LONDON, July 30 (Reuters) - Afghan boxer Ajmal Faisal did not think he would make it to the London Olympics - his training sessions were prohibitively expensive and more often than not restricted by Taliban or political party opposition.
Yet on Monday Faisal became Afghanistan’s sole representative at the boxing arena and only its second Games fighter since U.S. forces began bombing the country in retaliation against its Taliban rulers’ refusal to hand over the al Qaeda leaders responsible for the Sept. 11, 2001 attacks.
The 21-year-old flyweight, who lives outside Kabul and when he was able to, would have to pay 80 to 90 Afghani rupees ($1.66-1.86) to train in the city, put his participation down to a pre-Olympic training camp in Cardiff for boxers from developing and underprivileged countries.
“Restrictions are imposed because of political opposition and the Taliban,” Faisal said through a translator minutes after losing his first round bout to France’s Nordine Oubaali.
”I didn’t have enough facilities and was paying for my own equipment and training ... we were not allowed to train as free as we’d like to.
“The training that was held in Cardiff enabled me to compete and last for three rounds against a very tough opponent.”

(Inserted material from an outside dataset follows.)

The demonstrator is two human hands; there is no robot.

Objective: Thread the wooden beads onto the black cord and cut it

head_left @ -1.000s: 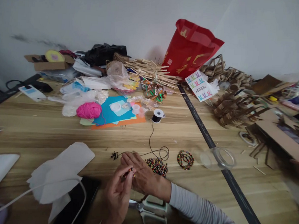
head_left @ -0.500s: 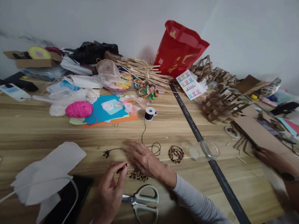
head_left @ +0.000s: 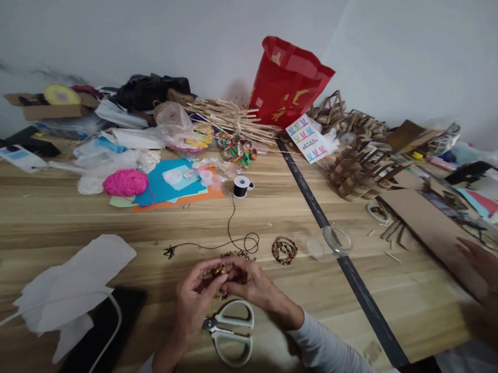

Along with 63 boxers from the likes of Burkina Faso, Bahamas and Bosnia, Faisal spent two months on the ‘Road to London’ camp where his flights, accommodation and equipment were paid for by the International Boxing Association (AIBA).
Fighting in possibly the most competitive weight category on Monday however, the Afghan national champion was still no match for former world amateur bronze medallist Oubaali whose nifty footwork and rapid fire combinations delivered a 22-9 victory.
Oubaali, one of 18 children in a family packed full of boxers, faces American third seed Raushee Warren in Friday’s second round.